Quarto potere era genialmente irruento e “barocco”; L’orgoglio degli Amberson potrebbe essere considerato il suo opposto, una tragedia camuffata da melodramma in tre atti, solo in apparenza semplice e lineare. L’ultima parte del film doveva essere la migliore, di una cupezza insostenibile: lo spettatore assisteva alla fine di ciascun personaggio, votato alla solitudine, alla malattia, alla morte. Insostenibile, appunto: così verrà giudicato il film dalla maggior parte degli spettatori invitati a dare la loro opinione. Vennero eseguiti alcuni tagli (17 minuti in tutto), e il 19 marzo il pubblico di Pasadena reagì positivamente. Ma ormai per Koerner tutta la vicenda aveva assunto i tratti di una questione personale. La RKO decise allora di rimontare il film, massacrandolo. Nuove sequenze vennero girate da Wise e da registi infimi, e soprattutto l'intera ultima parte venne troncata e sostituita con un lieto fine assolutamente incongruo: il film fu ridotto a 88 mn. L’orgoglio degli Amberson resta un capolavoro, ma cosparso di ferite aperte e di vistose cicatrici.
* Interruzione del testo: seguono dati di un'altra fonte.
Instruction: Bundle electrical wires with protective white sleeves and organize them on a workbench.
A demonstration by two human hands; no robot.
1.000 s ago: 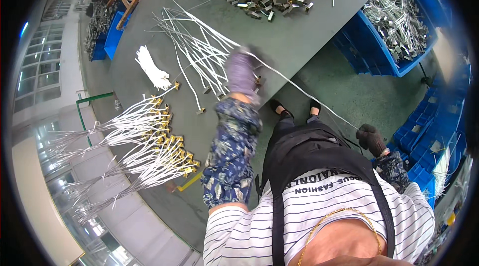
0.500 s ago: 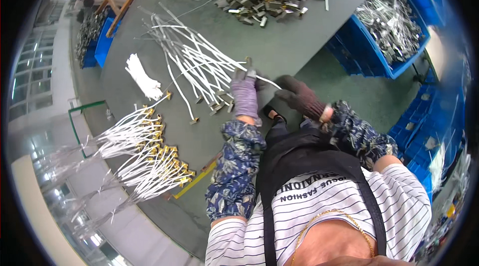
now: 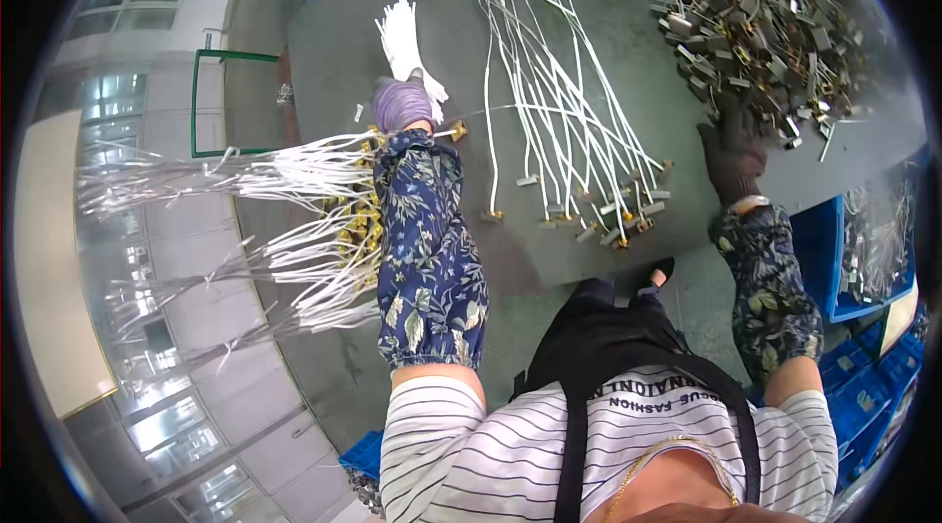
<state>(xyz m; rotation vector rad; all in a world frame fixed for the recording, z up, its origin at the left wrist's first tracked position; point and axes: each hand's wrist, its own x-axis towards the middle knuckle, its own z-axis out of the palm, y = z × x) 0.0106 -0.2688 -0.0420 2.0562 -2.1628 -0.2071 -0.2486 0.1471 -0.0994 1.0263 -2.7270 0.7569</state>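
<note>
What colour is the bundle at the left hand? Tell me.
The bundle is white, seen best in the head view.

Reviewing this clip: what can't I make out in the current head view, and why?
All in the head view:
- Left hand: its own back hides most fingers, so its grip on the white bundle is unclear.
- Right hand: fingertips blur darkly into the metal-ended pile; whether it holds a piece is unclear.
- Yellow metal ends: partly covered by the left sleeve.

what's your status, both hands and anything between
Left hand on white bundle. Right hand at edge of pile, grip unclear. Wires spread on table between.
</note>
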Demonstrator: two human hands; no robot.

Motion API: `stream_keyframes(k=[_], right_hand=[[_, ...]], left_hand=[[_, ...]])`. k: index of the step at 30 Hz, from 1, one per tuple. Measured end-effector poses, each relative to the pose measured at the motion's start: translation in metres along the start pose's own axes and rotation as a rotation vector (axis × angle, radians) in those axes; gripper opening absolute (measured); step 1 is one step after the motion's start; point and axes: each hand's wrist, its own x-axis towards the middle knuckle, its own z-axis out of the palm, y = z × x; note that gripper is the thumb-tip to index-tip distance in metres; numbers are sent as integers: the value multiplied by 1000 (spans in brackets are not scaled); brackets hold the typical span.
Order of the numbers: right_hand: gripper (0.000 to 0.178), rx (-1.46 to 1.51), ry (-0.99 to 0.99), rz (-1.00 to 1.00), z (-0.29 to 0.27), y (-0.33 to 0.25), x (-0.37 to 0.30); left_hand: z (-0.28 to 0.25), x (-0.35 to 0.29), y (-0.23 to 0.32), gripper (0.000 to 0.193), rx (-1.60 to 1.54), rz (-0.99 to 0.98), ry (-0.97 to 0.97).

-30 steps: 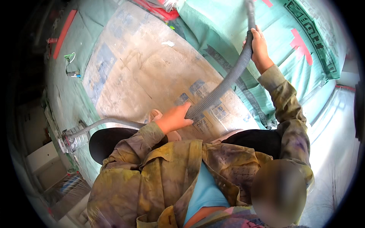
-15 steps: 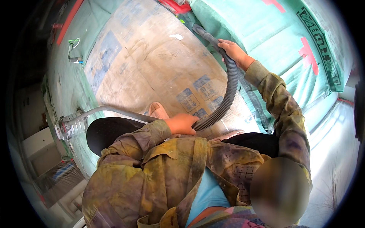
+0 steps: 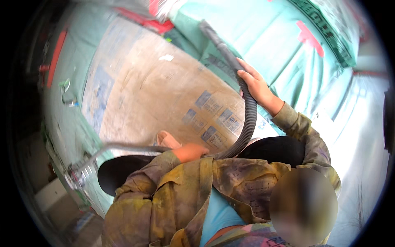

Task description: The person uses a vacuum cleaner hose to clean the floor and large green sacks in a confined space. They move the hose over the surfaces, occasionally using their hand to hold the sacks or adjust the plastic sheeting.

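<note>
Grey hose (image 3: 251,111) is clamped by R hand (image 3: 255,84) fingers behind nozzle (image 3: 217,40), prob. for aim, over green sheeting (image 3: 263,37); bend prob. steadied by L hand (image 3: 191,152), finger closure can't be told.

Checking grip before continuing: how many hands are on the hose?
2: the right hand grips the hose near its free end; the left hand, partly hidden, holds it lower. No others show.
</note>
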Motion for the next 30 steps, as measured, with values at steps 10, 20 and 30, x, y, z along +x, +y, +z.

Uscirà in due sale a Los Angeles, in doppio programma con Mexican Spitfire Sees A Ghost, una commedia dozzinale con l’attrice messicana Lupe Velez: inutile dire che non ebbe alcun successo. L’integrità del film è irrimediabilmente perduta: il 10 dicembre, la RKO mandò al macero il negativo scartato. Terrore sul Mar Nero fu un fiasco. It’s All True non uscì mai. Parte del materiale girato in Brasile sarà ritrovata da Bill Krohn nel 1985 e montata assieme a Myron Meisel e Richard Wilson [It’s All True (È tutto vero), 1993]. Hollywood non è un quartiere di Rio de Janeiro, e il cinema non è un carnevale brasiliano: la RKO reputò che lo scherzo era durato abbastanza, e il 1° luglio 1942 fece cacciare il Mercury Theatre dai propri studios.